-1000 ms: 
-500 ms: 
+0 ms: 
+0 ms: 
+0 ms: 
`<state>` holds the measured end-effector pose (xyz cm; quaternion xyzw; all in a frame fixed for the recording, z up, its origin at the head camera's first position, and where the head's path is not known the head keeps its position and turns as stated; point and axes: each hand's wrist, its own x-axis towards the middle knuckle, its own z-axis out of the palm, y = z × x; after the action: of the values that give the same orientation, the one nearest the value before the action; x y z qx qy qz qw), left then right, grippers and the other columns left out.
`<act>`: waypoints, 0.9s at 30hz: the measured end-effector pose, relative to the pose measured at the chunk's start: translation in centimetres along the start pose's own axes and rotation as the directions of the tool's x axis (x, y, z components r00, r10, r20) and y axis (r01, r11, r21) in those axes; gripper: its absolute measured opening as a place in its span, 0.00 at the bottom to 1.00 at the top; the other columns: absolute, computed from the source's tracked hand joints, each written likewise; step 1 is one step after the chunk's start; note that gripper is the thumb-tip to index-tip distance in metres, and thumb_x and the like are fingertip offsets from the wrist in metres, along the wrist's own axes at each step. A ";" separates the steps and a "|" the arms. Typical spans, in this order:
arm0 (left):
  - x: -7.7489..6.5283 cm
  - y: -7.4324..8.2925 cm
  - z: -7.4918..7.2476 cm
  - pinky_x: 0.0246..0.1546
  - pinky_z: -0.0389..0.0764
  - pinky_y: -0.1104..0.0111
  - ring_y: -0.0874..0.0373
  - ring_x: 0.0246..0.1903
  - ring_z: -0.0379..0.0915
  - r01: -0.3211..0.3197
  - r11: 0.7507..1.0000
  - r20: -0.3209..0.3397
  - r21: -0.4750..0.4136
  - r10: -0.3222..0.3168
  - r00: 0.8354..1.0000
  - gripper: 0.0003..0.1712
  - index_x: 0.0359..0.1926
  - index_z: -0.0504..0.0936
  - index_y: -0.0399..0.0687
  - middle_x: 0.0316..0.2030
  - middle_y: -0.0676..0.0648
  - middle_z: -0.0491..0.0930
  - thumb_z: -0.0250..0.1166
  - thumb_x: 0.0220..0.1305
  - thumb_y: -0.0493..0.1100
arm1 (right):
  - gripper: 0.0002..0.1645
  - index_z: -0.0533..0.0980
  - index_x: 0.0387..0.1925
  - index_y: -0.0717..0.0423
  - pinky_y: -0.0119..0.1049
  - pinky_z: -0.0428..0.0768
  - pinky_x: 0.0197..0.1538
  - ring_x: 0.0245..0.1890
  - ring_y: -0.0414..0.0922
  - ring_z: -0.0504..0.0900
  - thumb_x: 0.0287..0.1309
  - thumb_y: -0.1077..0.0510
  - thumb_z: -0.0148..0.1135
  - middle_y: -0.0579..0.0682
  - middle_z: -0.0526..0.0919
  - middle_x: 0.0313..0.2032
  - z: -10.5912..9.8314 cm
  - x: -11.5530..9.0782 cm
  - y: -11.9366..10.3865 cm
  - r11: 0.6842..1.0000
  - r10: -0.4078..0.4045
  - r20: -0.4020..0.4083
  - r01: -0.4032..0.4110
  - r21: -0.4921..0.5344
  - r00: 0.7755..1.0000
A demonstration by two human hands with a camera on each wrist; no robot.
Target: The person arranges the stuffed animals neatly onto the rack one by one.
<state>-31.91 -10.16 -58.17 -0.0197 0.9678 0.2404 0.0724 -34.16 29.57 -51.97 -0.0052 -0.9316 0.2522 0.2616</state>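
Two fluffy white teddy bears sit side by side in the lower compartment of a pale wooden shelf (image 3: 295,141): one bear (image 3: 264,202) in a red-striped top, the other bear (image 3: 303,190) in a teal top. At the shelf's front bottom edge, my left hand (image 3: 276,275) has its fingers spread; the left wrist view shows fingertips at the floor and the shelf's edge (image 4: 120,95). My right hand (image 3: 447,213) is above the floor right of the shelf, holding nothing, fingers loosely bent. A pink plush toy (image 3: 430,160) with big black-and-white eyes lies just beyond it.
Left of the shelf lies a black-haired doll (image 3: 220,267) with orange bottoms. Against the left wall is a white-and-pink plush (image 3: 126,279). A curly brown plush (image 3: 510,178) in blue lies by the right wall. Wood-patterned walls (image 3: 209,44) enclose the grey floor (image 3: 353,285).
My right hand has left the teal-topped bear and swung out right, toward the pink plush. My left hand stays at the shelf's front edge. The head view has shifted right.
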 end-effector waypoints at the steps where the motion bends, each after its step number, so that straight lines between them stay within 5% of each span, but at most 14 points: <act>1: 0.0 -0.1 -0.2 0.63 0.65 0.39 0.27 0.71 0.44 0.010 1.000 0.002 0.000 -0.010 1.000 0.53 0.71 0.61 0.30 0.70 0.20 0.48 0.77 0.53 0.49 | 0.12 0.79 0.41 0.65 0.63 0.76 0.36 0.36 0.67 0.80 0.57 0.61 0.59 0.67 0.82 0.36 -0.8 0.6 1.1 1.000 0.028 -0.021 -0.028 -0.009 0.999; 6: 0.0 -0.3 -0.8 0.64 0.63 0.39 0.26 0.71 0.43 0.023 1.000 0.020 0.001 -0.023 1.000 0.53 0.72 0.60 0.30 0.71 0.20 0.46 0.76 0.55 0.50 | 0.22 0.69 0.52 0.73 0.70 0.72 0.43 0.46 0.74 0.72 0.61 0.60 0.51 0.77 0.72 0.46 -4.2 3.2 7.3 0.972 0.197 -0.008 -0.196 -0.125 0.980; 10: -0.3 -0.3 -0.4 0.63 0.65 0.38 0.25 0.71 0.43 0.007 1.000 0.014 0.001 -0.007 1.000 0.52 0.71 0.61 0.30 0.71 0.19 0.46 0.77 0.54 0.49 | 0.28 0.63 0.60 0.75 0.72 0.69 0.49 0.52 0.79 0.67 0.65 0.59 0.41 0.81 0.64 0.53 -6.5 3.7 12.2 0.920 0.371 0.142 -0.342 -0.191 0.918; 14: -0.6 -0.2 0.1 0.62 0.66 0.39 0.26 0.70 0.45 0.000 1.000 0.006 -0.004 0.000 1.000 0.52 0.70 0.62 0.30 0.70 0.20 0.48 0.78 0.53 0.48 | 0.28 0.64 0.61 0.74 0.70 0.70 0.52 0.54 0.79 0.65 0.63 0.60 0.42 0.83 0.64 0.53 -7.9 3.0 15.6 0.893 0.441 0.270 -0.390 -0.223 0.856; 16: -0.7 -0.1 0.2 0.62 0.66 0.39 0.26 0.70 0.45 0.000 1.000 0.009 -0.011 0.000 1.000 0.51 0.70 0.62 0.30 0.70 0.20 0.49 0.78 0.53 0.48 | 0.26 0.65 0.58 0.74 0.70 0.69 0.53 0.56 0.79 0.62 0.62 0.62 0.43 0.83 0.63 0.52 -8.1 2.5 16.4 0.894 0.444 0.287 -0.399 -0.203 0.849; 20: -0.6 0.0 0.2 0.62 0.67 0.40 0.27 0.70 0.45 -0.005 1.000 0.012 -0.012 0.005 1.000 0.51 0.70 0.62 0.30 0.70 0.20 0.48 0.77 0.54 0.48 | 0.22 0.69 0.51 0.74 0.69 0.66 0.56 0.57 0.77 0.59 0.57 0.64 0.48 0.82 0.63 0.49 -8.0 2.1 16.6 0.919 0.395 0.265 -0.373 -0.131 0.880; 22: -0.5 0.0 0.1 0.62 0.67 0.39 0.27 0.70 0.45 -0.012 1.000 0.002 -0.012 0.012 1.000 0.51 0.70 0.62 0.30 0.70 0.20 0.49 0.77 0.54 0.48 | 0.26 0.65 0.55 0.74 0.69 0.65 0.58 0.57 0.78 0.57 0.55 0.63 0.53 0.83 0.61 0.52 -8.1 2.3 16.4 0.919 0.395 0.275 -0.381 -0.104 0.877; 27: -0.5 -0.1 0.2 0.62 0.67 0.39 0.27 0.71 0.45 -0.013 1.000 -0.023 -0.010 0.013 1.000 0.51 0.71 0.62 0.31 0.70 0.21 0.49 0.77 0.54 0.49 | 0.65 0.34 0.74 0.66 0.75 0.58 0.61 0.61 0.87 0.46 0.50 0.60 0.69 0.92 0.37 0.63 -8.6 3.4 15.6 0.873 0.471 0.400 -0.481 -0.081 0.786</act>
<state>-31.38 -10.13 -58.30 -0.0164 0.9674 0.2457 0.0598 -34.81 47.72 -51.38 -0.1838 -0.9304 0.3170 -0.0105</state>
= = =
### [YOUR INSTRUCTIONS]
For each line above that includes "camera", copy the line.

### [OUTPUT]
`<state>` holds the measured end-effector pose (xyz cm; quaternion xyzw; all in a frame fixed for the recording, z up, its origin at the head camera's first position, and where the head's path is not known the head keeps its position and turns as stated; point and axes: each hand's wrist, its own x-axis towards the middle knuckle, its own z-axis out of the palm, y = z × x; after the action: of the values that give the same orientation, the one nearest the value before the action; x y z qx qy qz qw), left then right, grippers and the other columns left out.
A demonstration by two human hands with a camera on each wrist; no robot.

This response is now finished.